● What you should do
Within the records, determine how many lines contain the word "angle". Your reply must consist of that number only.
++++
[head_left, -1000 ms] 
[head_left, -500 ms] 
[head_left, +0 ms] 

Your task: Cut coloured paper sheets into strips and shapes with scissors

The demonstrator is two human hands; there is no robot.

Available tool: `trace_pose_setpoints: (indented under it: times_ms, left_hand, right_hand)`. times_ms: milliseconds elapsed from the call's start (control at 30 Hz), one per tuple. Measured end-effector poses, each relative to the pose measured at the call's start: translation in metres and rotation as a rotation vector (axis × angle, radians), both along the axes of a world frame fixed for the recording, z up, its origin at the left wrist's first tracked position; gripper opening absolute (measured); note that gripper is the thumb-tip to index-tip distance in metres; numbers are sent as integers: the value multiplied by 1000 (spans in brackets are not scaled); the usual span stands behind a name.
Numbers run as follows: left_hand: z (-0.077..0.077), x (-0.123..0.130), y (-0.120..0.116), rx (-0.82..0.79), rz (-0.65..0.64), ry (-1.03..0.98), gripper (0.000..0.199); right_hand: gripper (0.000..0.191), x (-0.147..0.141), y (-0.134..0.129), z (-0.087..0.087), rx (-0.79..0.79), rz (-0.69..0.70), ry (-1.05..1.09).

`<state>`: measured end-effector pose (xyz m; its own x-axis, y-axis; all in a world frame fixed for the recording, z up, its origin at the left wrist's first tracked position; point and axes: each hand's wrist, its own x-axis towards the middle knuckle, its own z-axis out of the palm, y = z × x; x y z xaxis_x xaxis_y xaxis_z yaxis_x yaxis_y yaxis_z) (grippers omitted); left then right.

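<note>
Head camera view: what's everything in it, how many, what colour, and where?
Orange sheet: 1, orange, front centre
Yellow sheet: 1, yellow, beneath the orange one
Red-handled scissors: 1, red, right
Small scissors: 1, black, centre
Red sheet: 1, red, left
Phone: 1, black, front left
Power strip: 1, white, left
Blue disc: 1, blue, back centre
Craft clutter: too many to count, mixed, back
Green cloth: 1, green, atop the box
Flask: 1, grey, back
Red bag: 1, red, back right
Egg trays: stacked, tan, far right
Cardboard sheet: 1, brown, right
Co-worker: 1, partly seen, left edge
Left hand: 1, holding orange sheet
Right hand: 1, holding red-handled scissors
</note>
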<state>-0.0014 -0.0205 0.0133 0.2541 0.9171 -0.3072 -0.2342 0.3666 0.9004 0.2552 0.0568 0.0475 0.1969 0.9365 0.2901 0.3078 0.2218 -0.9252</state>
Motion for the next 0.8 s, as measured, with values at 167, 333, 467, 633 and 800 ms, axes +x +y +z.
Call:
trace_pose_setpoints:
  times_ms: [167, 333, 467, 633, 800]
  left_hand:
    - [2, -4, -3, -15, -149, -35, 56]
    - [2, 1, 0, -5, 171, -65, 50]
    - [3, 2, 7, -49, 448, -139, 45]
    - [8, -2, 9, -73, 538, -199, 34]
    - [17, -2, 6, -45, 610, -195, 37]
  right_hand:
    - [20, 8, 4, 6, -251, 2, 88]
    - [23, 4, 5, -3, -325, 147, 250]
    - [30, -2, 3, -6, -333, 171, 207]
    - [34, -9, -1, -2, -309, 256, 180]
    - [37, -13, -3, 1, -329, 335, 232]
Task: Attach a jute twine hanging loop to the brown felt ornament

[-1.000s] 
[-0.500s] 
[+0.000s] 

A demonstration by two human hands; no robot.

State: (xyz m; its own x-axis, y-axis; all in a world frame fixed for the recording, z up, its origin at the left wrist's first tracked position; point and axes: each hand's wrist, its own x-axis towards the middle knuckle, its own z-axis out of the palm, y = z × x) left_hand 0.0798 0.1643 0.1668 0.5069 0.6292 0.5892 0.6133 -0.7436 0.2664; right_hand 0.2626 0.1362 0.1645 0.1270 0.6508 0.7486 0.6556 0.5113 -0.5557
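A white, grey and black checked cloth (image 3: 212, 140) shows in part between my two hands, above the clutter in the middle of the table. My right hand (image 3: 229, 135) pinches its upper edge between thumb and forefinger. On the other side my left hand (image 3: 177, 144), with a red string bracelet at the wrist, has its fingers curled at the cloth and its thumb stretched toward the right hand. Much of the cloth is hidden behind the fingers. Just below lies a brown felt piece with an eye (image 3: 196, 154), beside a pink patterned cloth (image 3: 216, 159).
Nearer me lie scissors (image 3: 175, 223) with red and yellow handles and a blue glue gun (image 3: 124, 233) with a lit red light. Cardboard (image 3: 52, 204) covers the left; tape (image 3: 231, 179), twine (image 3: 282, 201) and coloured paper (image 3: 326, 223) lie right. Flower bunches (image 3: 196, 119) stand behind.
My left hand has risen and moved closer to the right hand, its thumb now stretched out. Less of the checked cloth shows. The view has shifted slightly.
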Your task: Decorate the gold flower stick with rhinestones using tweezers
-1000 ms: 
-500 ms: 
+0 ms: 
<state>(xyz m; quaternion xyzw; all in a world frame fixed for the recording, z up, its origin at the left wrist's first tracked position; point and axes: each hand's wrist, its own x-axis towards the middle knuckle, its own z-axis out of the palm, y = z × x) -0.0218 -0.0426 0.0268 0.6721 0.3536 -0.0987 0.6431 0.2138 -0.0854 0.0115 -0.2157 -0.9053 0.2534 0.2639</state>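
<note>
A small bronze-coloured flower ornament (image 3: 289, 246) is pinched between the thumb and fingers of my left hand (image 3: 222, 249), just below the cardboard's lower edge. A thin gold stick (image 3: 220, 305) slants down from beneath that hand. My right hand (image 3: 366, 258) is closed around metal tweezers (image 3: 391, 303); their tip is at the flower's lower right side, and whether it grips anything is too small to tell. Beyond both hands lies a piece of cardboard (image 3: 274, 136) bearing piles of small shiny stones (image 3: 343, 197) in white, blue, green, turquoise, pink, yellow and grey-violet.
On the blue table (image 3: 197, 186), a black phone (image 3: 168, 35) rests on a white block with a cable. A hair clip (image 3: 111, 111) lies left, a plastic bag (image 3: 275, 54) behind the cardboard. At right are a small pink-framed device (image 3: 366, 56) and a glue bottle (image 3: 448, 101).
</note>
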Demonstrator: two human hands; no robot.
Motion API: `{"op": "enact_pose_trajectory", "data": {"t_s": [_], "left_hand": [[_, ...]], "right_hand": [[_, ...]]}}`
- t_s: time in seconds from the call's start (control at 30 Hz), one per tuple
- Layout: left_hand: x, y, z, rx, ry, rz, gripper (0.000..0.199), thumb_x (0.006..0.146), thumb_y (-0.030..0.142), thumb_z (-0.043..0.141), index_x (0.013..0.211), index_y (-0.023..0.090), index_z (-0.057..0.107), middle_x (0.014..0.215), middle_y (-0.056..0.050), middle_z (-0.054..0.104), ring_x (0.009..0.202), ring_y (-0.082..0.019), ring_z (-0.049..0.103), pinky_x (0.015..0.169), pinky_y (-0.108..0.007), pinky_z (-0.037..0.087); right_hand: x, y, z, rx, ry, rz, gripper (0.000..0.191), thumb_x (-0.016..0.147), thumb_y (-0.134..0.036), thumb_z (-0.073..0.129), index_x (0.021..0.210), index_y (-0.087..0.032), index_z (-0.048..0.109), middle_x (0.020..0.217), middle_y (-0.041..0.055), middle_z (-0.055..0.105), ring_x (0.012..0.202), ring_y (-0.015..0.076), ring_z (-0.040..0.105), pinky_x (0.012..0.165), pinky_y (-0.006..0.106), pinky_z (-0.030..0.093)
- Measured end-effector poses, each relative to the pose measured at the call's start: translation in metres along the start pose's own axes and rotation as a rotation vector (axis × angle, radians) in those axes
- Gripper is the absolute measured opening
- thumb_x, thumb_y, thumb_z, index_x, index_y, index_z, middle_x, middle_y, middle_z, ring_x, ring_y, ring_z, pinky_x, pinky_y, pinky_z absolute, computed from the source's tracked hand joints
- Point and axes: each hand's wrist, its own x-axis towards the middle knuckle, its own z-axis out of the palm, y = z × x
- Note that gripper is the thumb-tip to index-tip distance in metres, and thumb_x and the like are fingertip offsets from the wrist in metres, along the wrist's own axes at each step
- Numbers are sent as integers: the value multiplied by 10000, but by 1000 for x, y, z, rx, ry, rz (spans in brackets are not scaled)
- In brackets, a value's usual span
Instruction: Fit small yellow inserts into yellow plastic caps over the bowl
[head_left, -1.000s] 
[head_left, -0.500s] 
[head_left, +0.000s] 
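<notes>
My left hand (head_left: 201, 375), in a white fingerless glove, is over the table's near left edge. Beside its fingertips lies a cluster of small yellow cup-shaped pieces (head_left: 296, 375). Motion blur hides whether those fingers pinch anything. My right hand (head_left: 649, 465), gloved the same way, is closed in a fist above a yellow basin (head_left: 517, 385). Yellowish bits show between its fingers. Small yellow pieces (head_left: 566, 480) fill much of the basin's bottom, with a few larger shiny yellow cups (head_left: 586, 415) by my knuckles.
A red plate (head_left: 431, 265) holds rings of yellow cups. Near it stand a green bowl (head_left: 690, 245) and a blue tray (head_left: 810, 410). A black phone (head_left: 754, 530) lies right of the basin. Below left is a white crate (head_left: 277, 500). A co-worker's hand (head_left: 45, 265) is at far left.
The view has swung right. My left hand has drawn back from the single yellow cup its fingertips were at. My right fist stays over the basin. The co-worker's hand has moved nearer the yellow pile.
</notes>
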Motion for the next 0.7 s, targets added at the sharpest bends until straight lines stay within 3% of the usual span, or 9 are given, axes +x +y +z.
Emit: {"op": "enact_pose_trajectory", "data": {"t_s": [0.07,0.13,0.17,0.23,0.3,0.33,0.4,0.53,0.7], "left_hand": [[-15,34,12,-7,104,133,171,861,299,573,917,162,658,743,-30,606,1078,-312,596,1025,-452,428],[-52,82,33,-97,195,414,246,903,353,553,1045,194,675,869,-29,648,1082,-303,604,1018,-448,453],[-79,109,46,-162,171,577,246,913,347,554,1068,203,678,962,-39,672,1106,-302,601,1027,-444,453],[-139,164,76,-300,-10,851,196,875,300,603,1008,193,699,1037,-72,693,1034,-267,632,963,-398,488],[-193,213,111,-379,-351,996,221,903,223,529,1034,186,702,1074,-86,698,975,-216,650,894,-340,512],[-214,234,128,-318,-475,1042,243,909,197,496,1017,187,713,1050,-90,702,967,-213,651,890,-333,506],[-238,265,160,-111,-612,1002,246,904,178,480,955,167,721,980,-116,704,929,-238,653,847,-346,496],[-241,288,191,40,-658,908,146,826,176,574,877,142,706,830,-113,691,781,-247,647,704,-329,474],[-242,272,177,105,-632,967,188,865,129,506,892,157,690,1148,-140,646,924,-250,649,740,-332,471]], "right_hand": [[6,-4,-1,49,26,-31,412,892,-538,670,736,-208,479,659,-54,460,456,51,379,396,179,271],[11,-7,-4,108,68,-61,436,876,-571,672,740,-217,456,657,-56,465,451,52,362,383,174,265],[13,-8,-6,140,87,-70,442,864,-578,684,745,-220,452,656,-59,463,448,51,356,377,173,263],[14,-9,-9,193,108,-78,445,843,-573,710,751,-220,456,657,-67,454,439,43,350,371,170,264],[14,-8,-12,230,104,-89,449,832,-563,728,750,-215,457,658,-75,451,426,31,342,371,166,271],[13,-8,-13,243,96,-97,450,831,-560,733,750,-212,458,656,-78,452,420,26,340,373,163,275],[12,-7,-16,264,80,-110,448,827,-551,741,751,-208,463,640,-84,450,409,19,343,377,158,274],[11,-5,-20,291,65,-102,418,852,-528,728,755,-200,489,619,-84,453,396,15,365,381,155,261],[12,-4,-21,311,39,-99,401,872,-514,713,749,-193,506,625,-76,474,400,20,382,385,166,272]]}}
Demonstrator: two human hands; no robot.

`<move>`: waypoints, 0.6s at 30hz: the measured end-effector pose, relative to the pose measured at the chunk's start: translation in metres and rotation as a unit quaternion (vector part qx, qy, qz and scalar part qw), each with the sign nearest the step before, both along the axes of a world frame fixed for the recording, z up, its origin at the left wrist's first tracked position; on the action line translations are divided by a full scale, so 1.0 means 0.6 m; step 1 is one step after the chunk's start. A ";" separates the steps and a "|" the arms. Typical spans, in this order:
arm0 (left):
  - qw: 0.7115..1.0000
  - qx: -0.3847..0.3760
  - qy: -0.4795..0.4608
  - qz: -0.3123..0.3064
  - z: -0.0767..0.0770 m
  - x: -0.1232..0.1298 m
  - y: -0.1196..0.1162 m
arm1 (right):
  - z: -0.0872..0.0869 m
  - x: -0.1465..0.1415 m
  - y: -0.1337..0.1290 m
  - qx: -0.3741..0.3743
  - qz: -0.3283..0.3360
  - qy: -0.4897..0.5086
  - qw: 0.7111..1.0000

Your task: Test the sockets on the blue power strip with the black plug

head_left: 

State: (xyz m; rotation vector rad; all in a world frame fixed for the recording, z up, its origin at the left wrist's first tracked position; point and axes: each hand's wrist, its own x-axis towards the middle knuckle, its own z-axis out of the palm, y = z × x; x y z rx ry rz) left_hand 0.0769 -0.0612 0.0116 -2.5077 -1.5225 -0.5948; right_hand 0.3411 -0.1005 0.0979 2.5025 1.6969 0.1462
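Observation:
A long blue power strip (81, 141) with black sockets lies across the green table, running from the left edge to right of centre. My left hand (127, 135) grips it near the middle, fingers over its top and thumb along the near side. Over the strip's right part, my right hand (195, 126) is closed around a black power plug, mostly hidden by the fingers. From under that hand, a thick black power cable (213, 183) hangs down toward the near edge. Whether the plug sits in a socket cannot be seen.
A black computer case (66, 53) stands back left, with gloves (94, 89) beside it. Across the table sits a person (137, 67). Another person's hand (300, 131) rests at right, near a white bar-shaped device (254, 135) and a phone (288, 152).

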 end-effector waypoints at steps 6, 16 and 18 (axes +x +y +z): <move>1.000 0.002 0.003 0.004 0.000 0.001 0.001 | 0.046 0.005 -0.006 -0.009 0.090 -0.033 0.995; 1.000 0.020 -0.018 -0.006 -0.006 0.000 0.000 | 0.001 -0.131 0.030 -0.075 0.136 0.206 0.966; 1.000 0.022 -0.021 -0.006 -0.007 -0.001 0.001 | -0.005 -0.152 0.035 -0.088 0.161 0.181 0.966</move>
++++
● Exercise response
2